▸ **WHAT THIS TASK INVOLVES**: Scan the records below for the line with "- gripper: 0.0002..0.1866" and the line with "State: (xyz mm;". Repeat those two lines and every line between them exactly, and nothing else.
---------- DATASET ENTRIES ----------
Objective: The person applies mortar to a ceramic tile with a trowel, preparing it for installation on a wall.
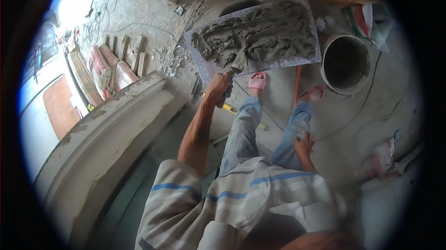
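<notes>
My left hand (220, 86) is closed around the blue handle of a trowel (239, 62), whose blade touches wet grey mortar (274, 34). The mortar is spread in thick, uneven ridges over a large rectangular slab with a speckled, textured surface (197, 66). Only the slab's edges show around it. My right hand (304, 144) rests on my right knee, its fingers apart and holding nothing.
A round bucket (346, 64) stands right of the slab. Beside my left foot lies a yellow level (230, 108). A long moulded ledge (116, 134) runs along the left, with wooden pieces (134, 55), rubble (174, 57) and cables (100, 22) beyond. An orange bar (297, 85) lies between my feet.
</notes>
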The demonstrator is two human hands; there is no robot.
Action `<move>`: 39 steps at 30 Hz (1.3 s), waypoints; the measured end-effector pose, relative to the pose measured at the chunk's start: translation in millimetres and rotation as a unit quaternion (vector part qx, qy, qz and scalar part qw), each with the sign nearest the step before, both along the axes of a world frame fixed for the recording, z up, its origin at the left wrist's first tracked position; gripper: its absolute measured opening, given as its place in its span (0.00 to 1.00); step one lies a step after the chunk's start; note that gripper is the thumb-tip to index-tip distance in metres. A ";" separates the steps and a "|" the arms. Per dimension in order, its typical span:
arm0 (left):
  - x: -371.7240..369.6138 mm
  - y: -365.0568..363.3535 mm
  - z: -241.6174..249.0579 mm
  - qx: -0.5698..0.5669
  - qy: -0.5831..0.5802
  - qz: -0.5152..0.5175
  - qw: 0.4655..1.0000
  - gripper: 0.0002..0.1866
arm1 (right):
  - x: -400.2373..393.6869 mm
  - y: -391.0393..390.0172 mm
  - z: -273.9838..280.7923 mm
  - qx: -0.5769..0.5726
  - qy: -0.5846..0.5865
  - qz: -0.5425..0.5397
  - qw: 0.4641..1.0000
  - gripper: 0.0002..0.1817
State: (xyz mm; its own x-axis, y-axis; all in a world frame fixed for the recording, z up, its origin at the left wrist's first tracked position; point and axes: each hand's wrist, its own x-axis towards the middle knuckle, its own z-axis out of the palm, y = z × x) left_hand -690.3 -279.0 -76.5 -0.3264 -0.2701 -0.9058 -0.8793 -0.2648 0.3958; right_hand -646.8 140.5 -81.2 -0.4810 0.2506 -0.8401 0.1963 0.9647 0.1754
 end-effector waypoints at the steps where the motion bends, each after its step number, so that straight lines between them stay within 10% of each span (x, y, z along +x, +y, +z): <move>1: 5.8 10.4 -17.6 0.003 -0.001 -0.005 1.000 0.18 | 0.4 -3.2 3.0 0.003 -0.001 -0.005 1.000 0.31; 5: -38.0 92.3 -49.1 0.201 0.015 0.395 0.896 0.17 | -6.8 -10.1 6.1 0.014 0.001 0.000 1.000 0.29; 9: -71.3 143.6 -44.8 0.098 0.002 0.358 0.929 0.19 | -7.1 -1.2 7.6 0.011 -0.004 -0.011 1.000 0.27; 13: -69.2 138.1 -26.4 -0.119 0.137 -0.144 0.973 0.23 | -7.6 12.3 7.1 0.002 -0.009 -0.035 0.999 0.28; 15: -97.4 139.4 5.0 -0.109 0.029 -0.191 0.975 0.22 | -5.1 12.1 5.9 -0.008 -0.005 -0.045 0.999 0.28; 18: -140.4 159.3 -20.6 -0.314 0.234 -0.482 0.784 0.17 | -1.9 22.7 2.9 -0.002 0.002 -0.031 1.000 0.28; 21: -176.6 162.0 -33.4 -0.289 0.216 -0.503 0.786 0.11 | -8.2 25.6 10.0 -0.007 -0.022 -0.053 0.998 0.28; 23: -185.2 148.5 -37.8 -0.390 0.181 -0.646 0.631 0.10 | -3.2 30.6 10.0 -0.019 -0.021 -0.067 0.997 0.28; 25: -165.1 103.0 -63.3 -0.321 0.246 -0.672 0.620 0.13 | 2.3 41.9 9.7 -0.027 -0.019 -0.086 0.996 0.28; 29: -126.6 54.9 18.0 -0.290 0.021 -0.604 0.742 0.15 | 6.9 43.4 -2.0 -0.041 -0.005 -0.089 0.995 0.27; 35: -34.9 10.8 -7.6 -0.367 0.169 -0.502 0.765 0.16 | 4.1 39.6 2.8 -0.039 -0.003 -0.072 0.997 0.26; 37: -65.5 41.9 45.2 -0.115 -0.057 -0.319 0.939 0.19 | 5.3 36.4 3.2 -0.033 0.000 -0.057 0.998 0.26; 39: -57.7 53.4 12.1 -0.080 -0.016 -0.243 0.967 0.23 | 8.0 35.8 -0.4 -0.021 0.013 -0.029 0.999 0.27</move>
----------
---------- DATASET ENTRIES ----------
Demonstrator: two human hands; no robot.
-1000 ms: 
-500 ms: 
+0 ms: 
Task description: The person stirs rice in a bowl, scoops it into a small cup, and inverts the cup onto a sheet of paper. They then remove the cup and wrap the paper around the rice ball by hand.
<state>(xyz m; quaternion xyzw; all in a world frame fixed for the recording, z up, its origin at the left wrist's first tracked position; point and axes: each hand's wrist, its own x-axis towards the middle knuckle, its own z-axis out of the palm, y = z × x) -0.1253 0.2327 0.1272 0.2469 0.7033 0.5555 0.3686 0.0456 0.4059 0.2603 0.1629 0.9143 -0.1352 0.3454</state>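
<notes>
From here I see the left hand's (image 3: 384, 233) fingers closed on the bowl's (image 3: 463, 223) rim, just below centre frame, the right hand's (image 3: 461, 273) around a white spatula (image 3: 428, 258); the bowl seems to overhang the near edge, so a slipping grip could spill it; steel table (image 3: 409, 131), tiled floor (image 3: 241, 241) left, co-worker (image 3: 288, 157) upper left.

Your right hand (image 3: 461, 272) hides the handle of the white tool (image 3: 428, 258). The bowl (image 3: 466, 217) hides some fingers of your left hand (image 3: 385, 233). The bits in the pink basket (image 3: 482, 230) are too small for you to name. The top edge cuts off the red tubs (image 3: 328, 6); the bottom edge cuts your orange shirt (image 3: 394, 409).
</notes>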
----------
▸ **SOLUTION TO THIS PROBLEM**:
  - gripper: 0.0002..0.1866
arm1 (right):
  - x: -400.2373..393.6869 mm
  - y: -391.0393..390.0172 mm
  - z: -273.9838..280.7923 mm
  - qx: -0.5769..0.5726
  - qy: -0.5846..0.5865
  - qz: -0.5425..0.5397
  - qw: 0.4641..1.0000
  - gripper: 0.0002..0.1817
State: (xyz mm; its own x-axis, y-axis; all in a world frame fixed for the recording, z up, its origin at the left wrist's first tracked position; point and axes: each hand's wrist, its own x-axis towards the middle knuckle, its own z-axis out of the palm, y = z × x) left_hand -690.3 -279.0 -76.5 -0.3264 -0.2701 -0.9058 -0.8793 -0.2648 0.3958; right_hand -646.8 140.5 -81.2 -0.4810 0.2506 -0.8401 0.1963 0.9647 0.1754

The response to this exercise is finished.